_Exercise goal_: Those lines of the material below that fall between its first line and the line with "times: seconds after", both included, are to be repeated exactly.
____________
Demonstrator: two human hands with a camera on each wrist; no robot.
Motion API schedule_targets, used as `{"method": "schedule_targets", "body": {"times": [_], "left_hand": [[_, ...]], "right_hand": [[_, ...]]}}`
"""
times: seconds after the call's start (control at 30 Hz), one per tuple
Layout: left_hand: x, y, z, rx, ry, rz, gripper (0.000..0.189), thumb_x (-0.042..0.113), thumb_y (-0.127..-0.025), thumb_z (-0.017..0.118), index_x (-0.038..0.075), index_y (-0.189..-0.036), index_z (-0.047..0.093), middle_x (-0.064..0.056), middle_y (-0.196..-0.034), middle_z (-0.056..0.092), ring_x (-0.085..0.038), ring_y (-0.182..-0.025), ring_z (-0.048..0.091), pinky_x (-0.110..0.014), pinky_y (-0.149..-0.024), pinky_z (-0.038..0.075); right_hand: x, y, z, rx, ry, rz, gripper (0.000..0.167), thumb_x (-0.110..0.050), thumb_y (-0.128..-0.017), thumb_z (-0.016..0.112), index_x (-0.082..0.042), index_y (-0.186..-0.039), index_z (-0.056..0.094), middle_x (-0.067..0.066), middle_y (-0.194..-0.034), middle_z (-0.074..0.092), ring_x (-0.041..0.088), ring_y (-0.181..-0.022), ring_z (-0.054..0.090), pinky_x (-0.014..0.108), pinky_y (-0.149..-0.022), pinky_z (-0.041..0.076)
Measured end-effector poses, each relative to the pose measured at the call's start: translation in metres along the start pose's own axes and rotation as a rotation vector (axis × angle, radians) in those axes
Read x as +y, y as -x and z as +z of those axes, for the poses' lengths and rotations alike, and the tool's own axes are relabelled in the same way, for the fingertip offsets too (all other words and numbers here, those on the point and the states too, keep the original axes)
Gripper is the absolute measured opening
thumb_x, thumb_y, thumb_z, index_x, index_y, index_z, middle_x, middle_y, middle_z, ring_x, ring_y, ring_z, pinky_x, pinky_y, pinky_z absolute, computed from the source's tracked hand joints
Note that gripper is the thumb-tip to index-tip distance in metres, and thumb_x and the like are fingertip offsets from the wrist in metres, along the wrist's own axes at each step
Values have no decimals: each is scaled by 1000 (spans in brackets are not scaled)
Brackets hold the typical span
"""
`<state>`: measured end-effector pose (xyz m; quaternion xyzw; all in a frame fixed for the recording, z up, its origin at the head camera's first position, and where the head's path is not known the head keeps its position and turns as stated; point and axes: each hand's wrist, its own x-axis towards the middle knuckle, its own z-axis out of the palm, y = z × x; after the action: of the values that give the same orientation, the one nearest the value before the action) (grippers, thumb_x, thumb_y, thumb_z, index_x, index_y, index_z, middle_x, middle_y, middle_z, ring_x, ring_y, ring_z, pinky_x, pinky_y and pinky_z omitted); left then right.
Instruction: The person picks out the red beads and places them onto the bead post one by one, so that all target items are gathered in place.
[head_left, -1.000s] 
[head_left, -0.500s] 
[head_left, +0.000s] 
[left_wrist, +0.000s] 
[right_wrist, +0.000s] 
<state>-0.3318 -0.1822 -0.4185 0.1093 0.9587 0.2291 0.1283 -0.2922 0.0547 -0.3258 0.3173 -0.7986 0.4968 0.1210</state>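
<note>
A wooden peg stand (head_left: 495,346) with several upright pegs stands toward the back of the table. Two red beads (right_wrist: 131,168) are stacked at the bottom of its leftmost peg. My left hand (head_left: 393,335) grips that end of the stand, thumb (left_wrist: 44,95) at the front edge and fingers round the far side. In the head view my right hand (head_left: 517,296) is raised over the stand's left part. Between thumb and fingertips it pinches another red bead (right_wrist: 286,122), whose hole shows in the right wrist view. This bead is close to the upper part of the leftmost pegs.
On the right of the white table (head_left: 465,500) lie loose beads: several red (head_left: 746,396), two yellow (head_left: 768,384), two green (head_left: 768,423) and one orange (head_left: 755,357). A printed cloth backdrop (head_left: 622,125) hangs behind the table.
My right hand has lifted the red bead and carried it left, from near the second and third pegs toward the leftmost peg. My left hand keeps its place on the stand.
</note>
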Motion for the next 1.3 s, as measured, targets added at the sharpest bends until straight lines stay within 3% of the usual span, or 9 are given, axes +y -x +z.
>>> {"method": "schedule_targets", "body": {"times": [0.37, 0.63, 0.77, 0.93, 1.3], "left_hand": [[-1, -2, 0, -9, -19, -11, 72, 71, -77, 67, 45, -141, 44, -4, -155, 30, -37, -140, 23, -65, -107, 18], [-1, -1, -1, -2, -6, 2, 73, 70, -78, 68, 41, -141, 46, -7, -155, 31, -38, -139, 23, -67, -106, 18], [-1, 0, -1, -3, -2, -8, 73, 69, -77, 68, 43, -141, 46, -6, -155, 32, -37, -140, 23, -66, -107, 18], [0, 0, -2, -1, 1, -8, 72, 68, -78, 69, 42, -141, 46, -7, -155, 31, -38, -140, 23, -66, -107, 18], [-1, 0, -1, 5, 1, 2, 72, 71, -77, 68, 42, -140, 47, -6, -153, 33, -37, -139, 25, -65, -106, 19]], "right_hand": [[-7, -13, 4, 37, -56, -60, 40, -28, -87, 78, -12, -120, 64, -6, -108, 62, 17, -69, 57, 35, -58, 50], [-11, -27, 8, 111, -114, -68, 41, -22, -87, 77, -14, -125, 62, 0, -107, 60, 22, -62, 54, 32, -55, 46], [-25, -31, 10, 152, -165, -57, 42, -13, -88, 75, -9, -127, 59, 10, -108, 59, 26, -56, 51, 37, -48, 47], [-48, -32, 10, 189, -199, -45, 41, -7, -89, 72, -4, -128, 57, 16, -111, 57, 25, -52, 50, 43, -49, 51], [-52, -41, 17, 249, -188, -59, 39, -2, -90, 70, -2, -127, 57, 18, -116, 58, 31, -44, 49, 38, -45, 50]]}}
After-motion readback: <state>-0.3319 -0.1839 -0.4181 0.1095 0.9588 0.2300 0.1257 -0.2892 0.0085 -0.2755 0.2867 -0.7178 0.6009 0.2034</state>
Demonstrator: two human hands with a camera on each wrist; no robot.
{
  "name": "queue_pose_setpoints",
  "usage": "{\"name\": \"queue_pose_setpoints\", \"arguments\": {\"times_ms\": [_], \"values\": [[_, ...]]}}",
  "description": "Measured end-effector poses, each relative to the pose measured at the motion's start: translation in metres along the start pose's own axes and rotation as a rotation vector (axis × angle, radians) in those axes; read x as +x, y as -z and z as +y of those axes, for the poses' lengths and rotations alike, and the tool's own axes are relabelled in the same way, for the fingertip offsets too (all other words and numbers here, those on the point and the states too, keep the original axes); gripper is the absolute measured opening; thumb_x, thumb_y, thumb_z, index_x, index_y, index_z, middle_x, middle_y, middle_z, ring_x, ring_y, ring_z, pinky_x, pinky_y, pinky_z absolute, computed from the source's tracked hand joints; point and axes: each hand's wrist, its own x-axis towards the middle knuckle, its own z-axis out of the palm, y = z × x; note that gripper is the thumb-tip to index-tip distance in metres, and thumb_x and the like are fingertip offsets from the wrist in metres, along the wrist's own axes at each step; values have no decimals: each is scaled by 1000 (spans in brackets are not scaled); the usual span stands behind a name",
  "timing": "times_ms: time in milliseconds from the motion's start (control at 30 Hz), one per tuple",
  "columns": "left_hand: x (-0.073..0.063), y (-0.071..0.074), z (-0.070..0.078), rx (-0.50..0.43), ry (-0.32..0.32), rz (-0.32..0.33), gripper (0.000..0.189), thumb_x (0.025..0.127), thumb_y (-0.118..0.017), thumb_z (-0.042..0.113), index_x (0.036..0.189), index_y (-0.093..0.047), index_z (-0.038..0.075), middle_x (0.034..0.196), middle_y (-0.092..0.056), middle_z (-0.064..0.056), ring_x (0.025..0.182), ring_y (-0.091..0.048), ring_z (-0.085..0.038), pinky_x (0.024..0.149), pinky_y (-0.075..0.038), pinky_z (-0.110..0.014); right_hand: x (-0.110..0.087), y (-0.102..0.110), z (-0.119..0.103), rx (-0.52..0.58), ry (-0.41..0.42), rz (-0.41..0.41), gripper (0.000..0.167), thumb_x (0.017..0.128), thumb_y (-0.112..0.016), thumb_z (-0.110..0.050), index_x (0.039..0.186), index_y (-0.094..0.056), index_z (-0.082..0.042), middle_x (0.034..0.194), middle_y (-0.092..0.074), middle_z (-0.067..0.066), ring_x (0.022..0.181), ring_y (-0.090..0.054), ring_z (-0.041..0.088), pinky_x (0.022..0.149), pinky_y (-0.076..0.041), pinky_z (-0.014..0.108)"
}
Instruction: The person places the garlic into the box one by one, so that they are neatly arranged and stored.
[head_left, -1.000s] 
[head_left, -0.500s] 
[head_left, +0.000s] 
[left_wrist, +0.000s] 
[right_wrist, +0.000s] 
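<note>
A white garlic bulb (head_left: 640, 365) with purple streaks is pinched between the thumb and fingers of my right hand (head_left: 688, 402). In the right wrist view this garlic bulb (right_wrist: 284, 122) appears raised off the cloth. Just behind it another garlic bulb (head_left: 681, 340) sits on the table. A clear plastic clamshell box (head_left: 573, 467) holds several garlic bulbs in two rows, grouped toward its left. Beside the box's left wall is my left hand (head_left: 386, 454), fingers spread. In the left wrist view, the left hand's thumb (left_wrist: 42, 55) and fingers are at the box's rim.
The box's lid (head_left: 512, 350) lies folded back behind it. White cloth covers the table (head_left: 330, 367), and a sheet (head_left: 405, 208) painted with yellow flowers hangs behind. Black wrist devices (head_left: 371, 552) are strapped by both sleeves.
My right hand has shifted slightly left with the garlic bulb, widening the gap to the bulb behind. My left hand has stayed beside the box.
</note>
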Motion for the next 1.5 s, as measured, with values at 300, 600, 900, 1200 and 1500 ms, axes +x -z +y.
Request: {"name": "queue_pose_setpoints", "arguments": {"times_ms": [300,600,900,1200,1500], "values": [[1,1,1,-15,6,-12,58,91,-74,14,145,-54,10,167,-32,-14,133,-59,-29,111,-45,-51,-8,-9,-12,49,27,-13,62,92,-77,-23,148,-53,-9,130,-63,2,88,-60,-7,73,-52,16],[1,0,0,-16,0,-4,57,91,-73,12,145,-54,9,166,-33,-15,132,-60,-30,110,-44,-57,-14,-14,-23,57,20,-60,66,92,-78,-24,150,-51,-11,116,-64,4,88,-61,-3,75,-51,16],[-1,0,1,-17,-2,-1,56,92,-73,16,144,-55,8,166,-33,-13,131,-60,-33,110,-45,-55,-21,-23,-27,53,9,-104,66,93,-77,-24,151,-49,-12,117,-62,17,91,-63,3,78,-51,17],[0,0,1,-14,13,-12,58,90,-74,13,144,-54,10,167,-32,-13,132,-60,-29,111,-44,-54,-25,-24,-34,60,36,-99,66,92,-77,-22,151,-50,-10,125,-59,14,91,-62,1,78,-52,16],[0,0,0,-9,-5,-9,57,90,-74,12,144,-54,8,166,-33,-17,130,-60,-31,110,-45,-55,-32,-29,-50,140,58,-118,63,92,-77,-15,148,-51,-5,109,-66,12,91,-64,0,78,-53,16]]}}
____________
_Response box_:
Demonstrator: two human hands with a camera on each wrist; no robot.
Motion API schedule_targets, used as `{"method": "schedule_targets", "body": {"times": [_], "left_hand": [[_, ...]], "right_hand": [[_, ...]]}}`
"""
times: seconds after the call's start (control at 30 Hz), one per tuple

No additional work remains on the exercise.